Freedom on the front line By Peter Aspden, Financial Times
Published: December 17 2010 19:19 Last updated: December 17 2010 19:19
In Mr Smith Goes to Washington, currently playing at the British Film Institute as part of its Frank Capra season, James Stewart plays an ingenuous and, in truth, rather dim US senator who is set up by conspirators to do their dirty work for them. He is asked by the press if he has brought any big ideas to Congress. “Well yes,” he replies shyly, “a big summer camp where boys can learn about ‘nature and American ideals’.” How would it be financed? Why, the grateful boys would gradually pay the nation back, in “nickels and dimes”, if need be.
Although this sounds spookily similar to the UK’s present higher education policy, be assured that those were different times. Capra’s films were admired for their high-minded idealism (more often than not held by lowly figures). Yet they were also derided, even at the time, for their off-the-scale cornball factor.

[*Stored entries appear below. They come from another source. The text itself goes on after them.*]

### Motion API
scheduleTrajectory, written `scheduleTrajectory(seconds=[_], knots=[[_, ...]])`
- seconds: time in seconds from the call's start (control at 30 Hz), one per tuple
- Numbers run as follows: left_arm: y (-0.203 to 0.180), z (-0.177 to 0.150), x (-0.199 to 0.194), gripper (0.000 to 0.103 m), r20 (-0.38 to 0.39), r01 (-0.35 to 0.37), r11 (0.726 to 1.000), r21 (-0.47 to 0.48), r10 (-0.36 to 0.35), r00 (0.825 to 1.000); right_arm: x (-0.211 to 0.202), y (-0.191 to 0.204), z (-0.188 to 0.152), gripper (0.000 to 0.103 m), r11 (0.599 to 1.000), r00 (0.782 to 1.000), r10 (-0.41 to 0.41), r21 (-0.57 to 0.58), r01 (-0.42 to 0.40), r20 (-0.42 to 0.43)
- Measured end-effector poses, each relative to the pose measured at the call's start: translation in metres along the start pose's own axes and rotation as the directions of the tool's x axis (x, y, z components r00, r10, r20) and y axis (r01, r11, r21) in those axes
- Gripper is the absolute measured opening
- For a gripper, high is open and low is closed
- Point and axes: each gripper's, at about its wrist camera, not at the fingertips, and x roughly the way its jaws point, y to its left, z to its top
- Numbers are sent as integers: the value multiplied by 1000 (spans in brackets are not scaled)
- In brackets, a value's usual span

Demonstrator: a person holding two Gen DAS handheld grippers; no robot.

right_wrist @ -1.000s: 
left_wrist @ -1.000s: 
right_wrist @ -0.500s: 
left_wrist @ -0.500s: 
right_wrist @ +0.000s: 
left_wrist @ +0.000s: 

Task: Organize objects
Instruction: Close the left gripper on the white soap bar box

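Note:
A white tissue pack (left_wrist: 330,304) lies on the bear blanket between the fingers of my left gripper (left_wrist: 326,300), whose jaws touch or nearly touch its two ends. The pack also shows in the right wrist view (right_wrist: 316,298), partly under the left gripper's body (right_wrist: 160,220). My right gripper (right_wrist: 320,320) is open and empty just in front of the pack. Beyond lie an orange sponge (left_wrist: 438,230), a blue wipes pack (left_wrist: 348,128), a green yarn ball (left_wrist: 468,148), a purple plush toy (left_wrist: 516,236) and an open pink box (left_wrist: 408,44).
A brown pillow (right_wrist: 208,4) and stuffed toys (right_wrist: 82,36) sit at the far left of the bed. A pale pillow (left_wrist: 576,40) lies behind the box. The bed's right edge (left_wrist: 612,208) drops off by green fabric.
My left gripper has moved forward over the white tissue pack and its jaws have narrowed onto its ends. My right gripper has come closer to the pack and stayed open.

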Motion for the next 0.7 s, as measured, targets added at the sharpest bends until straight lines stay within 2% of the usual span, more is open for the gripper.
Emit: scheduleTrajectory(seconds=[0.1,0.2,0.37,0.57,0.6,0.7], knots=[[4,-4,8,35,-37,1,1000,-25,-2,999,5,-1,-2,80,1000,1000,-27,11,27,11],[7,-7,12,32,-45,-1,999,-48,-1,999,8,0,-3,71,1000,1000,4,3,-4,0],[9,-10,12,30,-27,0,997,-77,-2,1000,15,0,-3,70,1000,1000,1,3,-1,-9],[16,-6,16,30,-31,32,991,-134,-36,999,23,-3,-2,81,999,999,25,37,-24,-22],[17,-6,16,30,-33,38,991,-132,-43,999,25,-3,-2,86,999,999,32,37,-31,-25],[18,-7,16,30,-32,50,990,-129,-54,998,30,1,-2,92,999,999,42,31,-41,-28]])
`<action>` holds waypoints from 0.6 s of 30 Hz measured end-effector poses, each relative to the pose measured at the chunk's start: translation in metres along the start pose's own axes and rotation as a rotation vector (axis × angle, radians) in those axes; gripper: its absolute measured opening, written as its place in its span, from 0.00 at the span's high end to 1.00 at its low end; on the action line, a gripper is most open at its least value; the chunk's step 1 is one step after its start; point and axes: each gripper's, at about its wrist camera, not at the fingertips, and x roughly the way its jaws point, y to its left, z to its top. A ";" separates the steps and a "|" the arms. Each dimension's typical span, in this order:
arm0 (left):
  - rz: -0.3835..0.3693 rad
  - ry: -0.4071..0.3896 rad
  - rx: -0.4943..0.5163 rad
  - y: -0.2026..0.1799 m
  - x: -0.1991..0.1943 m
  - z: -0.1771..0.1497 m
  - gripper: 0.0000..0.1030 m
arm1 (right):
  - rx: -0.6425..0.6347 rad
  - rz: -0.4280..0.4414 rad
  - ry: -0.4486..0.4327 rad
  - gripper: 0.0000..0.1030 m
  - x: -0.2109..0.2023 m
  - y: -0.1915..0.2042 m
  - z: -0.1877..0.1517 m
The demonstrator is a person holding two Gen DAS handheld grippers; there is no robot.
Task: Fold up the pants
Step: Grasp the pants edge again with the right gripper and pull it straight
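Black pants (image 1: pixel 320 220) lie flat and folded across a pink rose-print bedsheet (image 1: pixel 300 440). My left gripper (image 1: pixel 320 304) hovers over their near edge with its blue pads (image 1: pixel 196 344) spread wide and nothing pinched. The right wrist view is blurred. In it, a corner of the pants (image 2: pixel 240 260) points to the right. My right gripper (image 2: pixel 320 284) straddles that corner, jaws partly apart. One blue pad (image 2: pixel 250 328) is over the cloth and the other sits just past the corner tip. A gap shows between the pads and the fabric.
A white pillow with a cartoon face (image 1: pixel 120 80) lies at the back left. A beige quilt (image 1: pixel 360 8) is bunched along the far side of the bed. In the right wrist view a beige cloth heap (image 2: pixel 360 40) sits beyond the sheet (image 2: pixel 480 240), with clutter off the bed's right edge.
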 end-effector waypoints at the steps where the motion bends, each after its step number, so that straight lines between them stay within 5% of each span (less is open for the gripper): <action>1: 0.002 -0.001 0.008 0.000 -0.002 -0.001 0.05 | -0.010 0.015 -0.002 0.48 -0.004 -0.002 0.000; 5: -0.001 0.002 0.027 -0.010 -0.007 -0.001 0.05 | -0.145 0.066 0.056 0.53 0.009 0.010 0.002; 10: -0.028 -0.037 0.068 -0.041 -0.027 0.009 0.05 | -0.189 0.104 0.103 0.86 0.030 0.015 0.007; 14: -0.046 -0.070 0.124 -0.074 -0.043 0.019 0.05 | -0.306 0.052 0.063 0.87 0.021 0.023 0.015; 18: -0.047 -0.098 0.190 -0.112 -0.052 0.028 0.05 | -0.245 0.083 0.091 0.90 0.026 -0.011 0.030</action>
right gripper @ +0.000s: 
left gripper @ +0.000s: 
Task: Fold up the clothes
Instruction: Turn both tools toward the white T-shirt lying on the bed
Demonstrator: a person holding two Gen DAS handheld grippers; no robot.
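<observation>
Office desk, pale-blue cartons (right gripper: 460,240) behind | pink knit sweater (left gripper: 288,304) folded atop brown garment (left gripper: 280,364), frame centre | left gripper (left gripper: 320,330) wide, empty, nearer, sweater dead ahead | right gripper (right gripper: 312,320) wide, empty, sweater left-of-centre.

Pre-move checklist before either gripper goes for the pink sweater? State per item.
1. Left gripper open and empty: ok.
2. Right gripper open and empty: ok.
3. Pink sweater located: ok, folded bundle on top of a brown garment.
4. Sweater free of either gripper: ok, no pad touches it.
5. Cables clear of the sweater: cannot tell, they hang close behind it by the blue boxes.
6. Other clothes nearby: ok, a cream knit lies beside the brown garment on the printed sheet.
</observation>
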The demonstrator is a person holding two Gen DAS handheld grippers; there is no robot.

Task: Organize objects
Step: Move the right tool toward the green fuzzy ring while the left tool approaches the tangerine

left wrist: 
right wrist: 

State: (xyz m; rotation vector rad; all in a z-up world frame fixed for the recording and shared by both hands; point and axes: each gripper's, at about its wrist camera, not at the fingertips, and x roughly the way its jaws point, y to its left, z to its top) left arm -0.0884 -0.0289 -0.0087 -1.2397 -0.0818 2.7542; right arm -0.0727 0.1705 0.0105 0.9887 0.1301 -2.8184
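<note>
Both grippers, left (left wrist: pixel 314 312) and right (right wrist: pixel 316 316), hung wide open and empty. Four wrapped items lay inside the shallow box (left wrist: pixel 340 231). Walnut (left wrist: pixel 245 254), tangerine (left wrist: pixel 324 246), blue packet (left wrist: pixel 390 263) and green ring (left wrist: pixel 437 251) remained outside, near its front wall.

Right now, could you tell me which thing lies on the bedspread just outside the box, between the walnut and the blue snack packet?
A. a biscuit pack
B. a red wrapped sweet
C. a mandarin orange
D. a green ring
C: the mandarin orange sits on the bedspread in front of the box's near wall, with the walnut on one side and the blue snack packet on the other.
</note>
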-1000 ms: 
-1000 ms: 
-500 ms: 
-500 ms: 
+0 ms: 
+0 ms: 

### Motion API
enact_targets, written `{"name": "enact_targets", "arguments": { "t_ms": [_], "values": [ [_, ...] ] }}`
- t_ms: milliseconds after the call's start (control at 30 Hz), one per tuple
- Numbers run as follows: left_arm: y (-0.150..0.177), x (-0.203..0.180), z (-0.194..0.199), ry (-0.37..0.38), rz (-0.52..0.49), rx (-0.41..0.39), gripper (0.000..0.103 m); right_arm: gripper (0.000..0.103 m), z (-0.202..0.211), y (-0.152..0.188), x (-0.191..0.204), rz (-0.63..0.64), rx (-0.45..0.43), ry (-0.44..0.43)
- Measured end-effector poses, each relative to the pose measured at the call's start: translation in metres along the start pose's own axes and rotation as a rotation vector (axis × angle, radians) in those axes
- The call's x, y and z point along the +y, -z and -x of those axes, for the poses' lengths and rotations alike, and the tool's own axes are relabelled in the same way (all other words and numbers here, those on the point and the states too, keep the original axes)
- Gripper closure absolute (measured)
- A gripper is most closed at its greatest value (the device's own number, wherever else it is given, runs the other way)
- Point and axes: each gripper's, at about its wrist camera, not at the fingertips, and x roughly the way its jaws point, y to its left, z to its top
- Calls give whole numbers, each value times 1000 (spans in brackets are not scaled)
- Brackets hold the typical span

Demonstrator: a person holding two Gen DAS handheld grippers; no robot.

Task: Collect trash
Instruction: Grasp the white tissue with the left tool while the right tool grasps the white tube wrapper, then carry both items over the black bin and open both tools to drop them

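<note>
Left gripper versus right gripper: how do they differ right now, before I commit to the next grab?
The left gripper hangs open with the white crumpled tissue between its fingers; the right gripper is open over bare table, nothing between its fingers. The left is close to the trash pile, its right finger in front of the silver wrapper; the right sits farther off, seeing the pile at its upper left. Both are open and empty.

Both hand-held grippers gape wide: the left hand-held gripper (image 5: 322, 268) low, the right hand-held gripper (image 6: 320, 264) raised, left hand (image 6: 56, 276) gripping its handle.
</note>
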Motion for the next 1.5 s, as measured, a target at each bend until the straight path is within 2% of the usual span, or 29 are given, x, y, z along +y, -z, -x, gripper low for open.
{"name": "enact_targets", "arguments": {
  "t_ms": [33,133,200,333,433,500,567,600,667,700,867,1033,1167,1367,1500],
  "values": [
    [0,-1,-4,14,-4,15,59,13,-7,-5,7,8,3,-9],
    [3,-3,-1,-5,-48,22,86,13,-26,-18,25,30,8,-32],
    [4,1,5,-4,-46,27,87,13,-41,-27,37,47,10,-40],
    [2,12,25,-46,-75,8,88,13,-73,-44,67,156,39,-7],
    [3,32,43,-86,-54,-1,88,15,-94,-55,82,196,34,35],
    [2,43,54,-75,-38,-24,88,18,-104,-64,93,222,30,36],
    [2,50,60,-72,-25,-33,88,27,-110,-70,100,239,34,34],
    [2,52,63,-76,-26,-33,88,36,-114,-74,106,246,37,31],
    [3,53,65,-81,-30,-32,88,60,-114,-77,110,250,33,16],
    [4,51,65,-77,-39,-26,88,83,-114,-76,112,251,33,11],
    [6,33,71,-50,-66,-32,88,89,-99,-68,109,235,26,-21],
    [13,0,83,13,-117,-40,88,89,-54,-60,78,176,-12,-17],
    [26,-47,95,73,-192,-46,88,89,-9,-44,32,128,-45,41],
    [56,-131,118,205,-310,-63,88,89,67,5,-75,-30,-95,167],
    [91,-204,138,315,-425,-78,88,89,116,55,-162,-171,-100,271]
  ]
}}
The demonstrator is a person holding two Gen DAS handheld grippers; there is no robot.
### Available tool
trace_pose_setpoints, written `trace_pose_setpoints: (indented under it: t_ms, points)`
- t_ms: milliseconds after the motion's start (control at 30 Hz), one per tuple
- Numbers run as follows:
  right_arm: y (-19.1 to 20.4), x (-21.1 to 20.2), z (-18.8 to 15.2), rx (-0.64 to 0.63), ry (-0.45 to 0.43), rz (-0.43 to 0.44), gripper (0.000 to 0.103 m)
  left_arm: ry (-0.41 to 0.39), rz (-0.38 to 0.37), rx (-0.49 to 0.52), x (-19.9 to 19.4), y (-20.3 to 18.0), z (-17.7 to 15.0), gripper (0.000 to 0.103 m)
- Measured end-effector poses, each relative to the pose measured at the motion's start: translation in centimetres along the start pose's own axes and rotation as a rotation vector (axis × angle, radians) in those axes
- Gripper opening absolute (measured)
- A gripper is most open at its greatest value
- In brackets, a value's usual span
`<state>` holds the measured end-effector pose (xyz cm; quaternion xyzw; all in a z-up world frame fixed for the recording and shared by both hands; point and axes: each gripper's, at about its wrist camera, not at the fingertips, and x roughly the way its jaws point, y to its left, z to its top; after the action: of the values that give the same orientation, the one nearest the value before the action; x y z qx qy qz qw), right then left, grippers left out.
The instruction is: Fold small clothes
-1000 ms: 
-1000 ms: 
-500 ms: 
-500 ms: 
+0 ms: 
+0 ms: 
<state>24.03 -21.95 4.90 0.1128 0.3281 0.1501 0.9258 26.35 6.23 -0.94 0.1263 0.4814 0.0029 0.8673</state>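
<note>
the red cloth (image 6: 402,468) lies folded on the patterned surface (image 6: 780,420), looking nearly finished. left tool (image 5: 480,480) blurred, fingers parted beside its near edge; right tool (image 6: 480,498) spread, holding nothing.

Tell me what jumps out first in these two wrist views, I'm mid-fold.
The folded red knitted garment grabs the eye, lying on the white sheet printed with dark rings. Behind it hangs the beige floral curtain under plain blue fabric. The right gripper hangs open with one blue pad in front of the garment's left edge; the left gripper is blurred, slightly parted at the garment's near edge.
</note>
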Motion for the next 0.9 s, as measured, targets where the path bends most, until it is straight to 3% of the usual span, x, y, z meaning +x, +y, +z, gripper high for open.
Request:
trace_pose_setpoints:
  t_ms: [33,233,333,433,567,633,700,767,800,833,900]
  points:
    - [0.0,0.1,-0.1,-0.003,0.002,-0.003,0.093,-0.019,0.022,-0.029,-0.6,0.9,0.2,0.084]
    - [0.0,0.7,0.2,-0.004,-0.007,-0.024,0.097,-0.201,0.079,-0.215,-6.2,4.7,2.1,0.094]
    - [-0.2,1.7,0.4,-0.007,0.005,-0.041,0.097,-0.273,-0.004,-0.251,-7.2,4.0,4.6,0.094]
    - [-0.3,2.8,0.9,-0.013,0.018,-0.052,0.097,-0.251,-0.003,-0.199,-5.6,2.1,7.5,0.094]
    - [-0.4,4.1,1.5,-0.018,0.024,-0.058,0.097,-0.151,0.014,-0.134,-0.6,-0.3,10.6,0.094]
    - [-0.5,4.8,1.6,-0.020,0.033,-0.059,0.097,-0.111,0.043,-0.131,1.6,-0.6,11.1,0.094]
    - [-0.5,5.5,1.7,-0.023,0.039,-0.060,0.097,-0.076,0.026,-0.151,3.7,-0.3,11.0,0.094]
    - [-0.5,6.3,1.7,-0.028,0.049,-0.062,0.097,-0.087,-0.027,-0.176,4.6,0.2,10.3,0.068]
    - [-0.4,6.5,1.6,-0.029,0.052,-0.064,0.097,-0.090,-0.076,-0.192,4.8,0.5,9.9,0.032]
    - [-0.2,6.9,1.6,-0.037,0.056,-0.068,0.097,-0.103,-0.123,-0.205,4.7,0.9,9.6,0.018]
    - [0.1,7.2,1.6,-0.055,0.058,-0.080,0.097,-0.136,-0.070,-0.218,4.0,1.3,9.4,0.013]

The montage in which Mr Smith tours Washington for the first time, all stars and stripes and lofty nouns, appears faintly ridiculous, not least to Jean Arthur’s hard-bitten secretary, who explains that she arrived in the city with “big, blue question marks” in her eyes, only for them to turn into “big, green dollar signs”.
When Mr Smith decides to take on the forces of darkness, he is mocked further. He is “David without a slingshot”. But he defies the odds and does the decent thing. And he wins. And the whole cinema-viewing world raised a silent cheer to the power of goodness.
Except it wasn’t quite the whole world.
Such was the popularity of Mr Smith with the American public that it was regarded as a cultural masterclass for those parts of the globe that were slow in learning to appreciate the supremacy of American values. During the cold war weekly screenings of the film were held in Cairo, until a field officer asked his superiors to put a stop to them, as the backlash they provoked far outweighed their positive effects. It was a vivid example of how tricky cultural diplomacy can be.
Western powers have moved a long way since the stuttering homilies of Jimmy Stewart were regarded as a powerful propaganda tool. More subtle weapons are used in today’s battle of ideas. According to recent WikiLeaks revelations, it is television comedies such as Friends and Desperate Housewives that are highly rated by diplomats for attracting young foreigners to the American way of life.
We could deconstruct those programmes to tease out the threads that make them such effective ambassadors but we would be overlooking some of their more obvious charms: Jennifer Aniston, Eva Longoria, shiny hair, bright dental work, good jokes, and a moral universe that, though rattled, remains cheerfully intact.
There is nothing here about the founding fathers or the primacy of individual liberty. But there are plenty of evidently free people, choosing to live their lives as they wish, in attractive circumstances. American life is desirable here, not because of the values it espouses but because of its very modernity. That is the dividend of hegemony. Richer countries make for shinier hair.
They make for great art too. When the CIA championed abstract expressionism during the cold war, it was to hammer home the point that America’s artists could do whatever they liked. Those works also happened to be among the most vital and highly prized of the century. The Soviet Union retaliated with orchestras and dance troupes ever better-drilled and steeped in tradition. They, too, were magnificent. But they didn’t thrillingly push artistic boundaries forward in the way that a Jackson Pollock action painting did.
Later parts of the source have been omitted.